30) Why pharma is against aspirin: long-term
daily aspirin 325 mg dose (not the baby aspirin) [1]
reduces the risk of most cancers (if not all) over 35%, and also the risk of the cancer becoming
metastatic. One mechanism is that it
promotes the death of abnormal cells through the body’s necrosis factor. Also
the 325 mg slows the progression
of atherosclerosis which causes CVD and thus its assorted signs
including hypertension. Aspirin prevent
heart attacks and pulmonary embolisms by preventing blood clots, thus it
competes with their anticoagulants. So
doctor’s recommend the baby aspirin for which tolerance quickly develops. Aspirin
competes with drugs for migraine head
ache, and drugs for moderate pain.
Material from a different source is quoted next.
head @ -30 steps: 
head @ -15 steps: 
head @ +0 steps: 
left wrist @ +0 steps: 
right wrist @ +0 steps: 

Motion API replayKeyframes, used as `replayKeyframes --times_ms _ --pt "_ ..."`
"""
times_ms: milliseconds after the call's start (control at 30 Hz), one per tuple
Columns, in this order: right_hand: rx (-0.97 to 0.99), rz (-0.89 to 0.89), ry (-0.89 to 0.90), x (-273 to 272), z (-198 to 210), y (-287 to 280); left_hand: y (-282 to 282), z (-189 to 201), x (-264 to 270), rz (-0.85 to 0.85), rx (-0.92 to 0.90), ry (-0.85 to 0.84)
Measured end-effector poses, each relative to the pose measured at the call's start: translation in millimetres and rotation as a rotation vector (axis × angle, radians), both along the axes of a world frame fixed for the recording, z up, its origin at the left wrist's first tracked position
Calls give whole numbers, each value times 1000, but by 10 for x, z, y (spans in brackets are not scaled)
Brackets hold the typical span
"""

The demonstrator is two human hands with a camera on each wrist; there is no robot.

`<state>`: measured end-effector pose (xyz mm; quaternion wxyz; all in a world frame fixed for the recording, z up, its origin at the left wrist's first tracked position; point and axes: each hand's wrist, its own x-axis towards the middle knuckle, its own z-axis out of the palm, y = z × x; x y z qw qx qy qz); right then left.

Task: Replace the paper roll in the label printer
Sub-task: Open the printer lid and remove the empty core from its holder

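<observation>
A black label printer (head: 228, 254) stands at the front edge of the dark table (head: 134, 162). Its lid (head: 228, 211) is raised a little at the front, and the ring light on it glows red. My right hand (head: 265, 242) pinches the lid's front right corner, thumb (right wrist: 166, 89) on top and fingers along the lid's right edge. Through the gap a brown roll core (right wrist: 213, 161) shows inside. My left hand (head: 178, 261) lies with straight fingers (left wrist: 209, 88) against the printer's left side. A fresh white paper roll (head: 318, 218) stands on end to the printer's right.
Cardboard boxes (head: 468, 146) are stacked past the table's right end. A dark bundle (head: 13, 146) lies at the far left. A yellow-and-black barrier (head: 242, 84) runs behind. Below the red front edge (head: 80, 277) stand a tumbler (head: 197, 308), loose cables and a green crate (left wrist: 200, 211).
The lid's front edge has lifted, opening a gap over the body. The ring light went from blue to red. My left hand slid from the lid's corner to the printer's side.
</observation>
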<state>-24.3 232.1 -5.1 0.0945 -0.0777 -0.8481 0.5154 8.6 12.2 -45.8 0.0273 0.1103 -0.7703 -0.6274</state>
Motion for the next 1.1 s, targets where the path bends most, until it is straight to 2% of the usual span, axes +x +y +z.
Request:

And
until the 1980s it was the most widely used drug to treat arthritis.[2] It also lowers the risk of Alzheimer’s
disease.
Regular usage of the other drugs in the NSAID family, including acetaminophen, through inhibition of COX-2, they increase the
risk of heart attacks, but not aspirin
which affect a different pathway--see.[3] To limit aspirin’s market
presence doctors
are repeatedly warned about the risk of an ulcer and that children shouldn’t
take it because of Reye syndrome[4](which happens to be the extremely rare)—more
pharma’s tobacco ethics and tobacco science. Moreover it costs a penny
a day. Aspirin is natural; the salicylic acid form
is widely produced by plants. Mammals,
like with vitamins, has evolved mechanisms for usage. Pharma is in the business
of marketing drugs
for illnesses, thus pharma is against aspirin. I have
been taking a 325 mg or two daily since 1992.
31) Description
of Angiogram
and Angioplasty
“An
angiogram typically takes from 45 minutes to one
hour [longer if an angioplasty is performed or problems are encountered].
The femoral
artery in the
groin - near where your leg bends from the hip - is one of the blood vessels
doctors most commonly use to insert a catheter (a
flexible tube that is smaller than
the vessels) and thread it through the arteries to the heart to perform the
angiogram” at. “A sheath is a
vascular tube placed into the access artery, such
as the femoral artery in the groin that allows
catheter exchanges easily during these
complex procedures. A balloon catheter is a long, thin plastic
tube with a tiny balloon at its tip. A
stent is a small, wire mesh tube. Balloons and stents come in varying sizes to
match the size of the diseased artery” at. “Instead of the femoral artery, your doctor may
choose to insert the catheter in the brachial artery in
the inside of the elbow or the radial
artery in the
wrist. From this “access” point in your leg or arm, the catheter is threaded
through the arteries to your heart. Because there are no nerves in your
arteries, you will not feel the catheter passing through the blood
vessels. The x-ray camera helps the
physician guide the catheter to your heart. When the catheter is properly
positioned, the cardiologist injects a contrast dye (radiographic
contrast agent) through
the catheter into the heart and its arteries.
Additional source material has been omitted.